The INternet FileSystem maps the DNS or other network namespaces into the host filesystem, such that one may conceptually cd /inet/edu/columbia/www/~vg96/papers, for instance, and expect to be able list the contents with ls or browse them with, say browse .. More usefully, perhaps, one could use this unification of the network and filesystem namespaces to cross-compile, remote-deploy "applets" by simply copying them and setting appropriate permissions etc.

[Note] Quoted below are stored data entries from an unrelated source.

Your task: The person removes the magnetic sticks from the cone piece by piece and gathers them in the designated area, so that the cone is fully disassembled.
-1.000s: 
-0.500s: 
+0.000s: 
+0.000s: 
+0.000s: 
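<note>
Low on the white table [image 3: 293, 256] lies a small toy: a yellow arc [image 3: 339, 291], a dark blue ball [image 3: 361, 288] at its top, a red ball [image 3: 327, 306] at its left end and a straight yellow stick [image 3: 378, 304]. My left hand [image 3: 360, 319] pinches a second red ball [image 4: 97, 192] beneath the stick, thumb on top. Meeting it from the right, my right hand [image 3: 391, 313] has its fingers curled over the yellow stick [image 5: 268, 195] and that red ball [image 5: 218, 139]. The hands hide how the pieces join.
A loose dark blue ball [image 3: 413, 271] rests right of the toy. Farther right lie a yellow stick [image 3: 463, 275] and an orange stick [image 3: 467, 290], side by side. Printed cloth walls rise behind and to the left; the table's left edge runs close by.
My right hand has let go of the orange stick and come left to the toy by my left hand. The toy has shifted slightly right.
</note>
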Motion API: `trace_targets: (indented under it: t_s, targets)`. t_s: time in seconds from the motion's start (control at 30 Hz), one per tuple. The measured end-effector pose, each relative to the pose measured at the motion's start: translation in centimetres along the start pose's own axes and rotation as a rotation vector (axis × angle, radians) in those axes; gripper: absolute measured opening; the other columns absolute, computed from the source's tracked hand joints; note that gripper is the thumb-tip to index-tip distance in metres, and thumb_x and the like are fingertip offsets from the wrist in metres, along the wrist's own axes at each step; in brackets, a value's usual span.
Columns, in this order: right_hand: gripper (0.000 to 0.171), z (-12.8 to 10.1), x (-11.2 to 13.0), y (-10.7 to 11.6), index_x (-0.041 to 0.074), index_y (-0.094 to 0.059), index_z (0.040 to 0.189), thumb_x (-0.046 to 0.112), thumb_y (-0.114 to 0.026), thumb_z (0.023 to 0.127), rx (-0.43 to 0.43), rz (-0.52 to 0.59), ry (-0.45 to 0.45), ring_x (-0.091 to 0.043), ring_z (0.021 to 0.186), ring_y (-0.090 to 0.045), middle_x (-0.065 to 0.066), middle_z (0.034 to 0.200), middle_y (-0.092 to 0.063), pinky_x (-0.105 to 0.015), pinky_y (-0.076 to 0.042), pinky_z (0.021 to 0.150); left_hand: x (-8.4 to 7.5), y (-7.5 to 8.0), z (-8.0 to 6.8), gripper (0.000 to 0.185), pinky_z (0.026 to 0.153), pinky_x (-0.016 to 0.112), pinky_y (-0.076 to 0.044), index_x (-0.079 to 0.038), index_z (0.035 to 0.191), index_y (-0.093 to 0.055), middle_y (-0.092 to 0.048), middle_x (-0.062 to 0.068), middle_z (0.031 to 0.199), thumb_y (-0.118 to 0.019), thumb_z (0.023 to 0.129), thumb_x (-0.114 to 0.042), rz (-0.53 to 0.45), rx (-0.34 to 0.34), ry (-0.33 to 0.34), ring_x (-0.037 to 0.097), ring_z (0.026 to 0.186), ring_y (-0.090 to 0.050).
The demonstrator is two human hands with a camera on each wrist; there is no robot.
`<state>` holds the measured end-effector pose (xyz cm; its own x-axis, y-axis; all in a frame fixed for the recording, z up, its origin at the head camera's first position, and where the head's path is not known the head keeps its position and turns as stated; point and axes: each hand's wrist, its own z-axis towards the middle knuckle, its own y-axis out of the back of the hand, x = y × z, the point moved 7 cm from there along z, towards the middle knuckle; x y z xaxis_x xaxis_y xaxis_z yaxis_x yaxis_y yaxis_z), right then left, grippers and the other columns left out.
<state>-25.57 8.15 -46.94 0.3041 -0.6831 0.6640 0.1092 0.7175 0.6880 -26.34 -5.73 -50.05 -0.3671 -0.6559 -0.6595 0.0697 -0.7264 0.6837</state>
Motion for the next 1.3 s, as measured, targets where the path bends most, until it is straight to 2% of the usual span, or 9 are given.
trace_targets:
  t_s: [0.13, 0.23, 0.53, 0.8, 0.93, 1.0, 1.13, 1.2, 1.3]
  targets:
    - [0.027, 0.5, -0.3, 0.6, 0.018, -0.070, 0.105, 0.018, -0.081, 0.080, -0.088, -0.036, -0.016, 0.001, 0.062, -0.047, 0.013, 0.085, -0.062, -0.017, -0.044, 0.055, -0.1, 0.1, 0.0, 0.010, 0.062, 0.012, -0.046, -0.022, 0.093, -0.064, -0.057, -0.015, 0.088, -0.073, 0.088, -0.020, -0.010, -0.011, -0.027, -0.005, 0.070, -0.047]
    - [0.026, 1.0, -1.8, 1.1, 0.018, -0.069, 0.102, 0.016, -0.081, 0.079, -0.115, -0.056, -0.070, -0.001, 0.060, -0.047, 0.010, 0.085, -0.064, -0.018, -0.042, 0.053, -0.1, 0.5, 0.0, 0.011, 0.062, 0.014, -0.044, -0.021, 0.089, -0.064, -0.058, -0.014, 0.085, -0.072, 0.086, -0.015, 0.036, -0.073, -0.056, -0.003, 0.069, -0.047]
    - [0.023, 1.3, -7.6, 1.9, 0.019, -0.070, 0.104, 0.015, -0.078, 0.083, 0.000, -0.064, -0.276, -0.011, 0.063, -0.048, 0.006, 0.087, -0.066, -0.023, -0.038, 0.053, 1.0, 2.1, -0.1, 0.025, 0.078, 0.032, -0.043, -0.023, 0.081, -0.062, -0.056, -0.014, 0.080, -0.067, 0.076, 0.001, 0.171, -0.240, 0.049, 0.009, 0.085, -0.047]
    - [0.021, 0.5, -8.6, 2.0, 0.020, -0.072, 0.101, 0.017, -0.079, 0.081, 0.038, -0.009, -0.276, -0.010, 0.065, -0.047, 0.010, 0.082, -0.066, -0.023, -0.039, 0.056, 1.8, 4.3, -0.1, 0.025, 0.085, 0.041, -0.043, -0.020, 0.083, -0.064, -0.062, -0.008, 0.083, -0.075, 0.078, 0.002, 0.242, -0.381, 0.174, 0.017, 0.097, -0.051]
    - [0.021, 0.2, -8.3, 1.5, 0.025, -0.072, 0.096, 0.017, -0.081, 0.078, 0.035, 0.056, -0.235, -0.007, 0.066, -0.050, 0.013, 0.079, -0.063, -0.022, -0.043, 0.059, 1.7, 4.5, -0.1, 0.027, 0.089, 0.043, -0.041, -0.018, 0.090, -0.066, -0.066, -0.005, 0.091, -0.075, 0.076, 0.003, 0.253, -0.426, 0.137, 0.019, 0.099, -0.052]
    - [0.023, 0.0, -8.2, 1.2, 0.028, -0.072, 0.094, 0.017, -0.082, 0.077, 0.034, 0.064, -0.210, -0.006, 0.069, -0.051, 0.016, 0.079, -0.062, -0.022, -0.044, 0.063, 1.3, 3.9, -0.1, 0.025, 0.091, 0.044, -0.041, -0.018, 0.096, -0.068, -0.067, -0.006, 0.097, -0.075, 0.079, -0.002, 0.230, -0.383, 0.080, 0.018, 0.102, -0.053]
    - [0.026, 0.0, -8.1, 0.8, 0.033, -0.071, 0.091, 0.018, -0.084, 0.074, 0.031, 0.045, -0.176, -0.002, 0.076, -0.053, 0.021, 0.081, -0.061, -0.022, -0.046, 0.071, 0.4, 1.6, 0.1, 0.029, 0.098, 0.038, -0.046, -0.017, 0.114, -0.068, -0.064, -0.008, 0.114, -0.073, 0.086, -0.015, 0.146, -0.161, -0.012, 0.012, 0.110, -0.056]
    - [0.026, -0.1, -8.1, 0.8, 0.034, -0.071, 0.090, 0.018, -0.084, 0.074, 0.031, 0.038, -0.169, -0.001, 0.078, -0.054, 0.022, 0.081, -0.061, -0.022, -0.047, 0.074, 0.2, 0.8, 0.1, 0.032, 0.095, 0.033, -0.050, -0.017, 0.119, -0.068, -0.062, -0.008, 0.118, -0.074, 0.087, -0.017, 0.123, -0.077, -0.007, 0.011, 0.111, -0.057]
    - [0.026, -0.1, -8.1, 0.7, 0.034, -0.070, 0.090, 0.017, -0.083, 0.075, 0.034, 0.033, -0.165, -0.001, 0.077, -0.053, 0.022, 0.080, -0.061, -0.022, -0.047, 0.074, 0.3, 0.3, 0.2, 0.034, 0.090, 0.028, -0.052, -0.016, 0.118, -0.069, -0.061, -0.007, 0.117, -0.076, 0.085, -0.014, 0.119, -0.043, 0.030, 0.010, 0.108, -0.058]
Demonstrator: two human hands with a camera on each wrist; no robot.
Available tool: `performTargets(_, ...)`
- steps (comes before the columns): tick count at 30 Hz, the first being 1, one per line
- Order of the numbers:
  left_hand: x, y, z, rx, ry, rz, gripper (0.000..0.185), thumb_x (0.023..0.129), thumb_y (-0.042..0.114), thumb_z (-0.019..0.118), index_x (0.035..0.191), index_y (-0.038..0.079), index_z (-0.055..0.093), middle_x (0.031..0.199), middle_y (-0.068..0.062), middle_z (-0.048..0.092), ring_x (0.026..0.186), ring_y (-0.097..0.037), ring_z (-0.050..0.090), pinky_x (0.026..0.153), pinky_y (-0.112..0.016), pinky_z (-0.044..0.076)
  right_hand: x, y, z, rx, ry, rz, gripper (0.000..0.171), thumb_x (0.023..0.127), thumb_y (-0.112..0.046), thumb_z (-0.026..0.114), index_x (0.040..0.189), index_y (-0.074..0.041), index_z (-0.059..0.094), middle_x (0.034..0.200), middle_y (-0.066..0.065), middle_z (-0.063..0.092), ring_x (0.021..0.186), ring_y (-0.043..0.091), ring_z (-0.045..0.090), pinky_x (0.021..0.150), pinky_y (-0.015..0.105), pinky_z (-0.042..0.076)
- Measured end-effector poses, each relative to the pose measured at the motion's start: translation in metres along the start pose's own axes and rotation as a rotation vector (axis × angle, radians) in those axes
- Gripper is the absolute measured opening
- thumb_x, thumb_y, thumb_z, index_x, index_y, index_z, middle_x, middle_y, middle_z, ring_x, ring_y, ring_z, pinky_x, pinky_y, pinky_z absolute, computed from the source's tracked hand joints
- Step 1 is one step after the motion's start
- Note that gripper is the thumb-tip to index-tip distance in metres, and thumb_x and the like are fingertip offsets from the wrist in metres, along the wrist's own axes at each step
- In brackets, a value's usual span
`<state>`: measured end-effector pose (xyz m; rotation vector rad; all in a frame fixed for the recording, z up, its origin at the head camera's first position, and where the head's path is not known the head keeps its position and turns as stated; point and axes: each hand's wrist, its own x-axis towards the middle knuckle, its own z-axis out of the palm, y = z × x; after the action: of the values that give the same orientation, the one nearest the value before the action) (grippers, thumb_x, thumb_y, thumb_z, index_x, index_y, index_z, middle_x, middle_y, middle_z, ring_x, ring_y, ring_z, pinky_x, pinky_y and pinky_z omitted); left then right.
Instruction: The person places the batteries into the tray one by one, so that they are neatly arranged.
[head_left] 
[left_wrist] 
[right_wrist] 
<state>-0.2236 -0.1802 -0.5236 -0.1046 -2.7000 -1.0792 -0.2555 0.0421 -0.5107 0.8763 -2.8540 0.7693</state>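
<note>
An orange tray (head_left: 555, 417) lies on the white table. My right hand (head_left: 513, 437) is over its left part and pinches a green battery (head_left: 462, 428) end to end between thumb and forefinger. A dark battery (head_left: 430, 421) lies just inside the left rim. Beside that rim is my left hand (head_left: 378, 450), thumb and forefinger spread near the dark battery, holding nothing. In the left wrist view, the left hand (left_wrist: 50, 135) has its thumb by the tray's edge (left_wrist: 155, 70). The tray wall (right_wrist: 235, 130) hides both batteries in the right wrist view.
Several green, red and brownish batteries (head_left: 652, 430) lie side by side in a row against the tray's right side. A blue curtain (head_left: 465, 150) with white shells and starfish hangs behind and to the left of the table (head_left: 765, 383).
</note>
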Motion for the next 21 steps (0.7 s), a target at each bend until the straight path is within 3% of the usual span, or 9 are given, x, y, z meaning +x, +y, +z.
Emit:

The scheme sounds a bit like Plan9, but notice that even Plan9 stopped short of unifying the network namespace. The reason, as far as I can figure out, is that there seems to be no way to think of the DNS as the primary global addressing mechanism on which other forms of address, including IP, could depend. The problem is three-fold:

  1. The existence of a manually coordinated IP space was assumed in the design of the DNS, such that it prevents the DNS from being operated without IP (or an equivalent addressing mechanism). This is better explained in my thesis.
  2. If a DNS-like namespace can be had as a primary addressing mechanism, without incurring penalties elsewhere, then the need for a globally coordinated IP gets questioned, and that would be too fundamental an issue.
  3. It is hard to think so fundamentally differently without a model or a prototype to work with.
INFS is an experimental step to address the third aspect.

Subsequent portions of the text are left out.